新賽道:發揮獨到優勢,領跑零碳轉型
盡管挑戰重重,
碳中和目標已定就不能回頭。如果拜登就任后兌現競選承諾,宣布美國回歸《巴黎協議》和2050碳中和目標,那就意味著全球三分之二的經濟體正式加入到本世紀中葉實現碳中和的“大轉型”。圍繞著“減碳、低碳、零碳、封碳和碳素循環利用”,一場前所未有的技術創新、制度創新和商業模式創新的全球競賽已經拉開帷幕。在這個重塑世界未來的賽道上,中國必須,也有能力,贏得這場世紀競賽。
相比于發達國家,中國在鼓勵和激勵創新方面,具備六大優勢。一是龐大的
市場規模和多元化需求,為能夠給客戶創造價值的技術、服務及解決方案提供市場應用場景。二是政治穩定和
政策的連續性,還有上呼下應、一致行動的舉國優勢。三是鼓勵創新嘗試的監管體制靈活性,為新技術前期試點創造空間,而不是用一套令人望而卻步的條例來管制技術試驗。四是通過政府調控的可見之手和市場機制的不可見之手的靈活組合,因地制宜地推進務實行動,而不是單一依賴行政或市場手段。五是快速的決策行動機制,勤奮刻苦的“白加黑”工作時間。六是擁有全球最健全的制造能力,特別是在太陽能光伏、風力發電、儲能裝備等領域的高性價比產品,并在能源轉型所需要的稀土領域具備優勢,可以提供全球脫碳所需的各種技術解決方案。這些優勢是我們在碳中和征程上的制勝法寶。

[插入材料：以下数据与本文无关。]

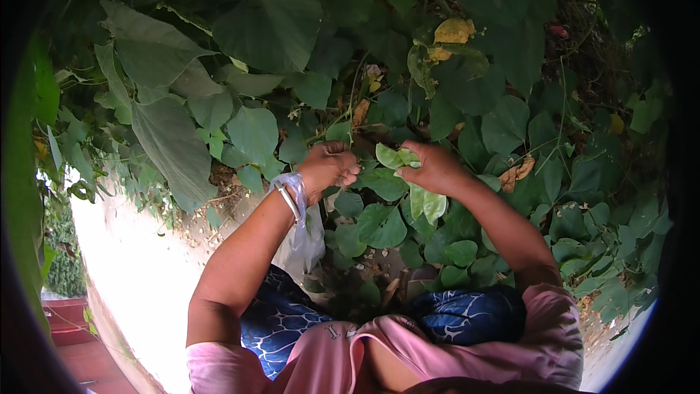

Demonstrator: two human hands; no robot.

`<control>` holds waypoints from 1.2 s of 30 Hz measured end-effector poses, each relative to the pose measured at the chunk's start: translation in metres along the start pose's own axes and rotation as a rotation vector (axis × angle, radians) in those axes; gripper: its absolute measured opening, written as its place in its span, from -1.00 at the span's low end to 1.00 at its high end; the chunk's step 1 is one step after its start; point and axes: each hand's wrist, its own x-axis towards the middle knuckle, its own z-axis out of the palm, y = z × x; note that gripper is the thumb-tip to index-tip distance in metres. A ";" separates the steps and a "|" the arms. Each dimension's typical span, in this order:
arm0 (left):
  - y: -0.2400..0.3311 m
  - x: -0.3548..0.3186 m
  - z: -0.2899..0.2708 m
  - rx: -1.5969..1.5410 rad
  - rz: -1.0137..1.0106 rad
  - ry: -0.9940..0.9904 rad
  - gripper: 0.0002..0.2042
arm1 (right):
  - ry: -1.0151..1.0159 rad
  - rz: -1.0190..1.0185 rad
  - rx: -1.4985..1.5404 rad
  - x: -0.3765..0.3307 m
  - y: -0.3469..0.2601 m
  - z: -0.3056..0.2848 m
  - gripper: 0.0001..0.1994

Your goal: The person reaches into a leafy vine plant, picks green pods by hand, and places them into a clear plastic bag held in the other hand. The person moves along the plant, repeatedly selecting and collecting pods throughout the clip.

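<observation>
My right hand [437, 168] is closed around several flat, pale green bean pods [427, 204]; some hang below the fingers and others poke out past the thumb. Just to its left, my left hand [328, 169] has its fingers curled together beside a thin vine stem [354, 106]. What those fingers pinch, if anything, is too small to make out. A translucent plastic bag [305, 237] hangs from my left wrist, next to a white bangle [288, 200]. Green bean-plant leaves [381, 225] surround both hands.
Dense climbing foliage [270, 25] fills the far side, with a yellowed leaf [453, 31] and shrivelled pods [421, 67] at upper right. Dry brown leaves [516, 174] lie among the vines. A brightly lit pale surface [138, 270] stretches along the left, beside reddish paving [87, 365].
</observation>
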 end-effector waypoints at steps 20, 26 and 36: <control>-0.001 -0.008 -0.013 0.332 0.177 -0.033 -0.83 | 0.079 0.231 0.894 -0.002 0.050 -0.041 -0.23; -0.001 -0.011 -0.022 0.286 0.168 0.027 -0.77 | 0.296 0.213 1.084 -0.014 0.051 -0.087 -0.67; 0.000 -0.062 -0.045 0.335 0.225 0.033 -0.72 | -0.152 0.147 0.547 -0.023 -0.025 0.014 -0.60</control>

在這個賽道上,中國能源體系的重塑將呈現以下七大趨勢。
一是需求側將發揮更重要的作用。從“十四五”開始,能源工作的重點不再是供應側大規模擴張來滿足無節制的需求增長,而是以“2030年前
碳排放達峰”和“2060年前實現碳中和”這兩個目標為牽引,加大需求側的
節能減排力度和系統優化。節能工作要改變思路,實現從節能公司推銷節能產品到耗能企業主動尋找解決方案的轉變。節能服務公司也要實現從賣產品到提供客戶整體解決方案的轉變,回歸到客戶的需求并以此作為導向,讓節能成為客戶綜合能源服務解決方案的一部分。要最大限度地利用本地可以開發利用的熱源和電源,通過數字化、智能化控制手段,盡可能把需求和供給進行精準匹配,減少長距離輸送需求,高效清潔地滿足本區域內的冷熱和
電力需求。在注重技術節能、結構節能的基礎上,強化文化節能,創造全民參與的節能新模式。

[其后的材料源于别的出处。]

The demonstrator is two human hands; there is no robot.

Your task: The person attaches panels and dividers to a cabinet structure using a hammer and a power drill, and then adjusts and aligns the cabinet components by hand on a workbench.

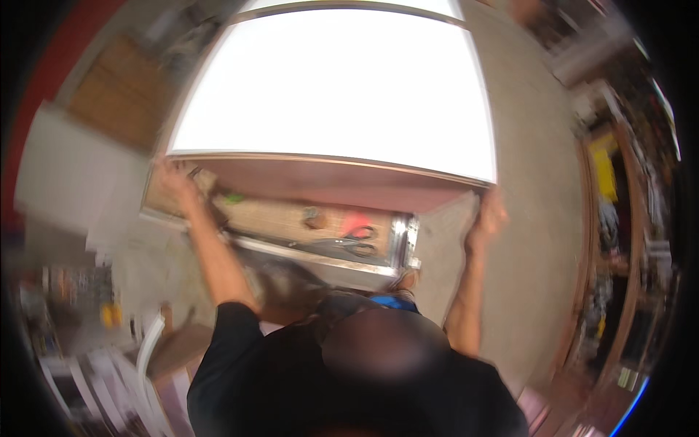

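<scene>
A large bright white panel (335, 87) with a thin brown rim stretches away from me, its near edge raised over a workbench. Below that edge shows a reddish-brown face (335, 182); whether it is an underside or a side wall I cannot tell. My left hand (173, 178) grips the near left corner, and my right hand (491, 211) holds the near right corner. Both are smeared by motion, with fingers partly hidden. Under the panel, scissors (358, 240) with dark handles lie on the wooden benchtop (280, 217), beside a red item (354, 223) and a small brown roundish item (313, 217).
A metal rail (313, 261) runs along the bench's near side. Wooden shelving (590, 240) full of mixed goods stands at the right. Brown board (120, 91) and a pale sheet (58, 171) lie at the left, with stacked panels (102, 386) at lower left.
</scene>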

二是供應側將不斷加大脫碳力度,加速能源全產業鏈脫碳創新。可以預期,全國煤炭消費在2013年達峰后將在“十四五”期間繼續快速下降。石油消費有可能在2025年左右達峰,總量控制在7.2億噸(2019年是6.6億噸)左右。天然氣則在未來10~20年間繼續保持增長,預期在2040年左右達峰。在石油領域,目前正在新建的煉油項目面臨著巨大的風險。2018年,我國煉油能力達8.3億噸,已位居世界第二位,但2019年行業產能利用率只有76%,與世界平均煉油能力利用率82.5%相比,過剩
問題已經十分突出。“十四五”期間,隨著目前在建項目的完工,煉油產能還將新增約1.7億噸,產能過剩將更加凸出。

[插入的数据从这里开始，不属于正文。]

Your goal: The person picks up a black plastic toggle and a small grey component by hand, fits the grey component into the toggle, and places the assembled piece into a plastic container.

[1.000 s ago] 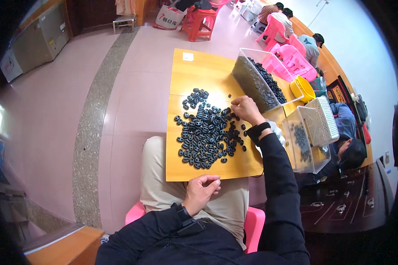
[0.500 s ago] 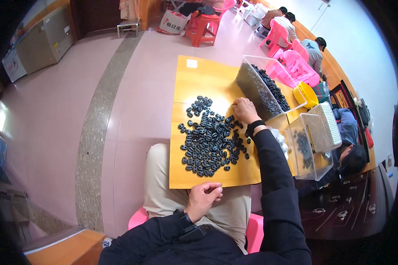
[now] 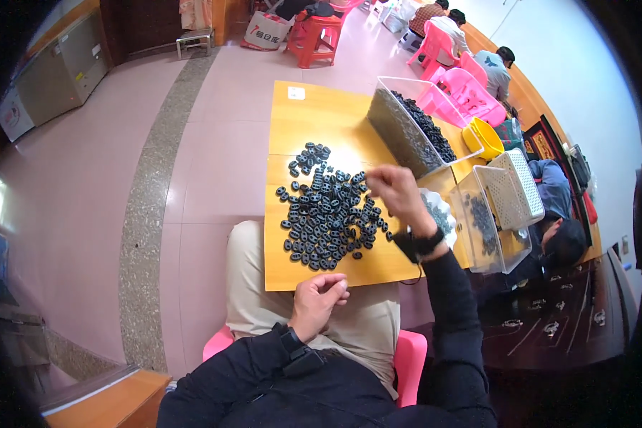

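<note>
Head view: black two-holed pieces [image 3: 326, 211] cluster on the wooden surface [image 3: 321, 118], at twelve o'clock from the left hand [image 3: 314, 305], thumb and forefinger pressed together; the right hand [image 3: 401, 192], grip too blurred to tell, appears near their three o'clock edge.

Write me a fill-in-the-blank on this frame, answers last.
The bare left hand is ____ (nearer to/farther from) the picture's lower edge than the bare right hand.
The large clear plastic box stands to the ____ (left/right) of the pile of small black oval two-holed pieces.
The plastic chair at the picture's bottom is coloured ____.
Missing words: nearer to; right; pink.
</note>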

三是電力系統變革將加速。一方面,2060年實現碳中和,電力系統需要在2040-50期間提前實現零碳排放。這就要求從“十四五”開始,不再批準新建燃煤電廠,將煤電總規模控制在1100GW以內;但在另一方面,中國的電力需求還在不斷增長,5G和數據中心等數字新基建和電動汽車的大規模推廣將加速推動電力需求的增長,而更多的終端用能部門,特別是難以脫碳的部門,如
交通和供熱,則需要通過電氣化或氫能來進行脫碳。這是一對矛盾,需要通過電力系統的變革來化解。
令人振奮的是,可再生能源和儲能技術的成本在大幅下降并在許多資源條件好的區域已具備與新增煤電競爭的潛力,其競爭力已經達到或超過傳統能源的臨界點,全國
碳市場形成的碳價將強化這一優勢。可再生能源資源相對均衡的地域分布、逆規模效益、全成本競爭力等優勢,有望實現用戶身邊“可再生電源+儲能”成為全成本核算最廉價電源,既普及又普惠,具有顛覆現有電力系統的能力。
電力領域的進一步改革將對可再生能源發展、儲能技術應用、數字技術應用、能源互聯網建設等產生巨大影響。電力已經成為現代能源體系的核心,也是能源領域節能減碳的重要抓手。隨著越來越多的風電和太陽能在配電端接入電網,配電網的改造與改革尤為重要。在增量配電網改革成效有限的情況下,國家有否決心進一步推動存量配電網改革,甚至推動輸配分開,將對落實2030年的12億千瓦風光目標以及能源轉型的整體成敗起到決定性作用。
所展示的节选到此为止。